The problem.
In the listing that follows, give every line again exactly and omit the pictures.

Data extract.
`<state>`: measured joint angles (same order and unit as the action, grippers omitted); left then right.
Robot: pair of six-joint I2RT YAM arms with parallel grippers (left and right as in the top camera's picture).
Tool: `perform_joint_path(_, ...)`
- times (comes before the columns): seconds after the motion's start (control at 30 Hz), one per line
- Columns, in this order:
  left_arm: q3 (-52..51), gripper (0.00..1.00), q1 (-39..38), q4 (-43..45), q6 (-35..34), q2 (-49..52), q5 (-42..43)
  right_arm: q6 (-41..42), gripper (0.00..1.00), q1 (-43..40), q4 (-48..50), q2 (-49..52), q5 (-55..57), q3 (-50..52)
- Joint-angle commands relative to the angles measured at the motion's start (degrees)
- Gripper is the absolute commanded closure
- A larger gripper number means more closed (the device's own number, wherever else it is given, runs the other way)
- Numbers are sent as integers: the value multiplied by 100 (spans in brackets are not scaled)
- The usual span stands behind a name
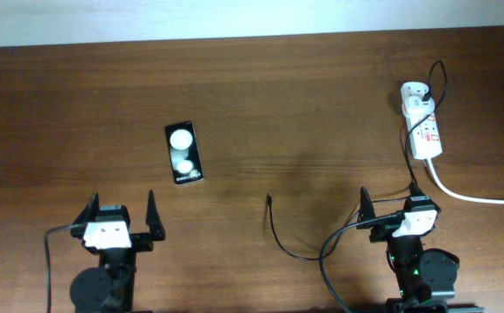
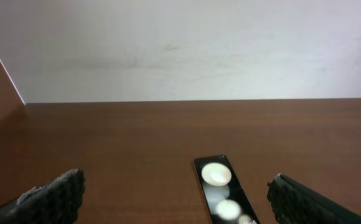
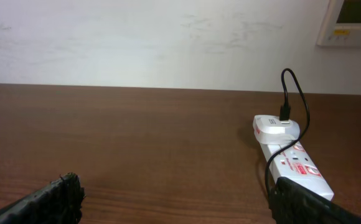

Problem solution.
`<state>`: measured joint angles (same order and unit as the action, grippers omitted); left then right.
Robot: pair of six-joint I2RT YAM arms with parallel grippers (left and right as in the top camera's picture).
Tool: `perform_joint_path(_, ...)`
- times (comes before the columns): seconds after the motion's start (control at 30 Hz), one per line
- Columns, in this order:
  left_arm: q3 (-52..51), gripper (0.00..1.00), q1 (-39..38), q4 (-43..45), q6 (-35..34), q2 (-49..52), q5 (-42..43)
  right_arm: q6 (-41..42), gripper (0.00..1.00), q1 (-43..40), q4 (-48..50), q2 (-49..52), q5 (-55..57), q3 (-50..52)
- Joint-angle commands relative to the angles measured at the motion's start (degrees)
- Gripper is the absolute commanded closure
- A larger gripper number means more closed (the device's own number, wherever else it is given, runs the other way)
- Numbers are sent as integers: the value multiplied by 100 (spans in brackets are not scaled)
- The usual span stands behind a name

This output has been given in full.